**Required action**.
For this task, retype the records below exactly.

**Record excerpts**.
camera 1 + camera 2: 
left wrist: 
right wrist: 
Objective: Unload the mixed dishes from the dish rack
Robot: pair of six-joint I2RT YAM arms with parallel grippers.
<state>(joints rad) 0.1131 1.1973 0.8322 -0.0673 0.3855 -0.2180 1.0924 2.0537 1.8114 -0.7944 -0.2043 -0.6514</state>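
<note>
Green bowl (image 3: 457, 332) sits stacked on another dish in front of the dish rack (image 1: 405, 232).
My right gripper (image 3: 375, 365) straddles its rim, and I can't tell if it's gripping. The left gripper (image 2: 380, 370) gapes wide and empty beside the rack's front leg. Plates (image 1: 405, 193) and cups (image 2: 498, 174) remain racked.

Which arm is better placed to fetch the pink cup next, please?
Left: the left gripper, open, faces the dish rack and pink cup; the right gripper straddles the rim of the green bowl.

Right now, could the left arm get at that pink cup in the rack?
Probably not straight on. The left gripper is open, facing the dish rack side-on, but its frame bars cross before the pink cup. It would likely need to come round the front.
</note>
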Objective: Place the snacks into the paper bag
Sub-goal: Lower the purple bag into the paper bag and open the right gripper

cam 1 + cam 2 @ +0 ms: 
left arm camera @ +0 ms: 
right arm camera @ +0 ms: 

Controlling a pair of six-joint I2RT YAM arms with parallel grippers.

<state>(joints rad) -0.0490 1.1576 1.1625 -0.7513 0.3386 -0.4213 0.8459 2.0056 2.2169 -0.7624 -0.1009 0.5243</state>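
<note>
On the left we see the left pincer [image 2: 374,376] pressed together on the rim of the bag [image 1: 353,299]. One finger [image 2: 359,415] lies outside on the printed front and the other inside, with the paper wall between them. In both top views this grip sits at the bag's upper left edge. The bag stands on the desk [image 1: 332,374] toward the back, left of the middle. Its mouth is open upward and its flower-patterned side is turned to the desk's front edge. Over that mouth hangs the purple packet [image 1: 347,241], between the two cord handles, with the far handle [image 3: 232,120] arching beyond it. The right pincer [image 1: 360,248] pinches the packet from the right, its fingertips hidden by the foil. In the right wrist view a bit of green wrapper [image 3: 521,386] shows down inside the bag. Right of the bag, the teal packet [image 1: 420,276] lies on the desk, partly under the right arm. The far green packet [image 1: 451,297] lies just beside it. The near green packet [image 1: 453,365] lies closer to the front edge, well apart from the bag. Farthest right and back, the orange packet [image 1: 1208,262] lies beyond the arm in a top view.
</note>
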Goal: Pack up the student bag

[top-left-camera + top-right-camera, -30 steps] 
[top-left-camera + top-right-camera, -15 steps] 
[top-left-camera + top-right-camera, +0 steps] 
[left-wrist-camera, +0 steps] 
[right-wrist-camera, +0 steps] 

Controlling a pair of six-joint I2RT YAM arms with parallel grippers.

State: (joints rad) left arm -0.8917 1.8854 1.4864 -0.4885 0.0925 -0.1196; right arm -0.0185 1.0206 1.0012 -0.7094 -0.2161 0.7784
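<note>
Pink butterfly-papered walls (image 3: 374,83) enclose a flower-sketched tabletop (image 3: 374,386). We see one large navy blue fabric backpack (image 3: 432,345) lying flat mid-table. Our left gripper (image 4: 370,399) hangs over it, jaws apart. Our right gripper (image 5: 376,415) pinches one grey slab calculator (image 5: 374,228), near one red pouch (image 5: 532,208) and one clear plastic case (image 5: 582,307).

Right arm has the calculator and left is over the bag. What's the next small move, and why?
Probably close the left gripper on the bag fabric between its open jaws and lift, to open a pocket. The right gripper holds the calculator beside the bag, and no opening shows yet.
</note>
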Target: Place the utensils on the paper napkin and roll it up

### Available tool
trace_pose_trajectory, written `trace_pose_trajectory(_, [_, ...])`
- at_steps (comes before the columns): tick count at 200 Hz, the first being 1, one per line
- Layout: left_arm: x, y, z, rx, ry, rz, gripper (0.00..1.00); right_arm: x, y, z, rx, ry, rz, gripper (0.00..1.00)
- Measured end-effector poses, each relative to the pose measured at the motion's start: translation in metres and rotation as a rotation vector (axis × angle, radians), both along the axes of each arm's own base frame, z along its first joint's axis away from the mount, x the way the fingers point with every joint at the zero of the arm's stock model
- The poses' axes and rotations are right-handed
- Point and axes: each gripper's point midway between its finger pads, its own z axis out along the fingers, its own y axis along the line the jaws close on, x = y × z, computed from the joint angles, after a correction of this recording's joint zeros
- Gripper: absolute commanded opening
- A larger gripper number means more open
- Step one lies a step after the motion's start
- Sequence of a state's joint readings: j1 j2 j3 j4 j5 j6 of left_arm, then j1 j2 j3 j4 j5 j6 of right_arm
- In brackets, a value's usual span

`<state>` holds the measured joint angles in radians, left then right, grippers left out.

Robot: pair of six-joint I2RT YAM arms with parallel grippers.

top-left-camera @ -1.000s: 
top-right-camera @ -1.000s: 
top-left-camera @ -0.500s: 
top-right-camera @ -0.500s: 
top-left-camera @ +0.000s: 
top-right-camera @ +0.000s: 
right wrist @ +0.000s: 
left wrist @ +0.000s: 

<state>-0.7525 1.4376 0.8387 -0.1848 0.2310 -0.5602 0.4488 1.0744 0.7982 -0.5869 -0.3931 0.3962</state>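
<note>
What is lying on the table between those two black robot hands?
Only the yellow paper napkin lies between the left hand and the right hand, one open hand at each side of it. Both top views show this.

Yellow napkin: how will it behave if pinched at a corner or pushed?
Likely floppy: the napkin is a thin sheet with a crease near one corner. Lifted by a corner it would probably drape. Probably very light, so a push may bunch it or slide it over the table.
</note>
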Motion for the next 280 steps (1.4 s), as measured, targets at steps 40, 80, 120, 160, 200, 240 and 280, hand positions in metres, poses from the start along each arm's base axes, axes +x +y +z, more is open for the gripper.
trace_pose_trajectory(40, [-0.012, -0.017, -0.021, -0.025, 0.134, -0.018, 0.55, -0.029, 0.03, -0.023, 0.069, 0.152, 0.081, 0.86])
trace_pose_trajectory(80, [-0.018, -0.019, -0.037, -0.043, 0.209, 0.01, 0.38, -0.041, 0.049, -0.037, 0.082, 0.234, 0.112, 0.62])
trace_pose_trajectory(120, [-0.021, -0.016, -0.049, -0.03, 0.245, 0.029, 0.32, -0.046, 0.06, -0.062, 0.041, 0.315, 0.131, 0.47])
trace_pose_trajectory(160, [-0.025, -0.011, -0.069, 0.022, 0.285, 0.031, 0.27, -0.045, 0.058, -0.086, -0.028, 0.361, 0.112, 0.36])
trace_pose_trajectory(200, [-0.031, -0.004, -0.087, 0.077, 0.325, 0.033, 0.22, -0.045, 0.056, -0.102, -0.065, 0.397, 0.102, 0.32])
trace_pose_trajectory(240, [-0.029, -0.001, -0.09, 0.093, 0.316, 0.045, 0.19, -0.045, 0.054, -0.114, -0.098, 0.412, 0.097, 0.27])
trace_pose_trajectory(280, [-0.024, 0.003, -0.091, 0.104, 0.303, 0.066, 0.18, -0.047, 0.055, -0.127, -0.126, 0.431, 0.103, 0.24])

**Answer to this problem**.
camera 1 + camera 2: 
left wrist: 
right wrist: 
Objective: Unload the mixed dishes from the dish rack
Robot: pair of six-joint I2RT YAM arms with parallel grippers.
<state>(joints rad) 0.1131 1.1973 0.8322 -0.0673 0.3855 -0.2180 1.0924 2.0537 1.8114 -0.7944 -0.2043 -0.6514</state>
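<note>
Green bowl (image 3: 457, 332) sits stacked on another dish in front of the dish rack (image 1: 405, 232).
My right gripper (image 3: 375, 365) straddles its rim, and I can't tell if it's gripping. The left gripper (image 2: 380, 370) gapes wide and empty beside the rack's front leg. Plates (image 1: 405, 193) and cups (image 2: 498, 174) remain racked.

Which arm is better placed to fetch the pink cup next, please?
Left: the left gripper, open, faces the dish rack and pink cup; the right gripper straddles the rim of the green bowl.

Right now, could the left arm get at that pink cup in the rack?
Probably not straight on. The left gripper is open, facing the dish rack side-on, but its frame bars cross before the pink cup. It would likely need to come round the front.
</note>
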Objective: Place the snacks into the paper bag
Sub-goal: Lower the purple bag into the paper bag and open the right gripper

cam 1 + cam 2 @ +0 ms: 
left arm camera @ +0 ms: 
right arm camera @ +0 ms: 

Controlling a pair of six-joint I2RT YAM arms with parallel grippers.

<state>(joints rad) -0.0490 1.1576 1.1625 -0.7513 0.3386 -0.4213 0.8459 2.0056 2.2169 -0.7624 -0.1009 0.5243</state>
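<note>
On the left we see the left pincer [image 2: 374,376] pressed together on the rim of the bag [image 1: 353,299]. One finger [image 2: 359,415] lies outside on the printed front and the other inside, with the paper wall between them. In both top views this grip sits at the bag's upper left edge. The bag stands on the desk [image 1: 332,374] toward the back, left of the middle. Its mouth is open upward and its flower-patterned side is turned to the desk's front edge. Over that mouth hangs the purple packet [image 1: 347,241], between the two cord handles, with the far handle [image 3: 232,120] arching beyond it. The right pincer [image 1: 360,248] pinches the packet from the right, its fingertips hidden by the foil. In the right wrist view a bit of green wrapper [image 3: 521,386] shows down inside the bag. Right of the bag, the teal packet [image 1: 420,276] lies on the desk, partly under the right arm. The far green packet [image 1: 451,297] lies just beside it. The near green packet [image 1: 453,365] lies closer to the front edge, well apart from the bag. Farthest right and back, the orange packet [image 1: 1208,262] lies beyond the arm in a top view.
</note>
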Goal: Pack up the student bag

[top-left-camera + top-right-camera, -30 steps] 
[top-left-camera + top-right-camera, -15 steps] 
[top-left-camera + top-right-camera, +0 steps] 
[left-wrist-camera, +0 steps] 
[right-wrist-camera, +0 steps] 

Controlling a pair of six-joint I2RT YAM arms with parallel grippers.

State: (joints rad) left arm -0.8917 1.8854 1.4864 -0.4885 0.0925 -0.1196; right arm -0.0185 1.0206 1.0012 -0.7094 -0.2161 0.7784
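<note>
Pink butterfly-papered walls (image 3: 374,83) enclose a flower-sketched tabletop (image 3: 374,386). We see one large navy blue fabric backpack (image 3: 432,345) lying flat mid-table. Our left gripper (image 4: 370,399) hangs over it, jaws apart. Our right gripper (image 5: 376,415) pinches one grey slab calculator (image 5: 374,228), near one red pouch (image 5: 532,208) and one clear plastic case (image 5: 582,307).

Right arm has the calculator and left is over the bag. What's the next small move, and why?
Probably close the left gripper on the bag fabric between its open jaws and lift, to open a pocket. The right gripper holds the calculator beside the bag, and no opening shows yet.
</note>
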Target: Place the utensils on the paper napkin and roll it up

### Available tool
trace_pose_trajectory, written `trace_pose_trajectory(_, [_, ...])`
- at_steps (comes before the columns): tick count at 200 Hz, the first being 1, one per line
- Layout: left_arm: x, y, z, rx, ry, rz, gripper (0.00..1.00); right_arm: x, y, z, rx, ry, rz, gripper (0.00..1.00)
- Measured end-effector poses, each relative to the pose measured at the motion's start: translation in metres and rotation as a rotation vector (axis × angle, radians), both along the axes of each arm's own base frame, z along its first joint's axis away from the mount, x the way the fingers point with every joint at the zero of the arm's stock model
- The poses' axes and rotations are right-handed
- Point and axes: each gripper's point midway between its finger pads, its own z axis out along the fingers, its own y axis along the line the jaws close on, x = y × z, computed from the joint angles, after a correction of this recording's joint zeros
- Gripper: absolute commanded opening
- A larger gripper number means more open
- Step one lies a step after the motion's start
- Sequence of a state's joint readings: j1 j2 j3 j4 j5 j6 of left_arm, then j1 j2 j3 j4 j5 j6 of right_arm
- In brackets, a value's usual span

`<state>` holds the measured joint angles in radians, left then right, grippers left out.

Robot: pair of six-joint I2RT YAM arms with parallel grippers.

top-left-camera @ -1.000s: 
top-right-camera @ -1.000s: 
top-left-camera @ -0.500s: 
top-right-camera @ -0.500s: 
top-left-camera @ +0.000s: 
top-right-camera @ +0.000s: 
right wrist @ +0.000s: 
left wrist @ +0.000s: 

<state>-0.7525 1.4376 0.8387 -0.1848 0.2310 -0.5602 0.4488 1.0744 0.7982 -0.5869 -0.3931 0.3962</state>
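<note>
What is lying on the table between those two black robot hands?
Only the yellow paper napkin lies between the left hand and the right hand, one open hand at each side of it. Both top views show this.

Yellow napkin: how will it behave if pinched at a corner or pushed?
Likely floppy: the napkin is a thin sheet with a crease near one corner. Lifted by a corner it would probably drape. Probably very light, so a push may bunch it or slide it over the table.
</note>
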Motion for the next 280 steps (1.4 s), as measured, targets at steps 40, 80, 120, 160, 200, 240 and 280, hand positions in metres, poses from the start along each arm's base axes, axes +x +y +z, more is open for the gripper.
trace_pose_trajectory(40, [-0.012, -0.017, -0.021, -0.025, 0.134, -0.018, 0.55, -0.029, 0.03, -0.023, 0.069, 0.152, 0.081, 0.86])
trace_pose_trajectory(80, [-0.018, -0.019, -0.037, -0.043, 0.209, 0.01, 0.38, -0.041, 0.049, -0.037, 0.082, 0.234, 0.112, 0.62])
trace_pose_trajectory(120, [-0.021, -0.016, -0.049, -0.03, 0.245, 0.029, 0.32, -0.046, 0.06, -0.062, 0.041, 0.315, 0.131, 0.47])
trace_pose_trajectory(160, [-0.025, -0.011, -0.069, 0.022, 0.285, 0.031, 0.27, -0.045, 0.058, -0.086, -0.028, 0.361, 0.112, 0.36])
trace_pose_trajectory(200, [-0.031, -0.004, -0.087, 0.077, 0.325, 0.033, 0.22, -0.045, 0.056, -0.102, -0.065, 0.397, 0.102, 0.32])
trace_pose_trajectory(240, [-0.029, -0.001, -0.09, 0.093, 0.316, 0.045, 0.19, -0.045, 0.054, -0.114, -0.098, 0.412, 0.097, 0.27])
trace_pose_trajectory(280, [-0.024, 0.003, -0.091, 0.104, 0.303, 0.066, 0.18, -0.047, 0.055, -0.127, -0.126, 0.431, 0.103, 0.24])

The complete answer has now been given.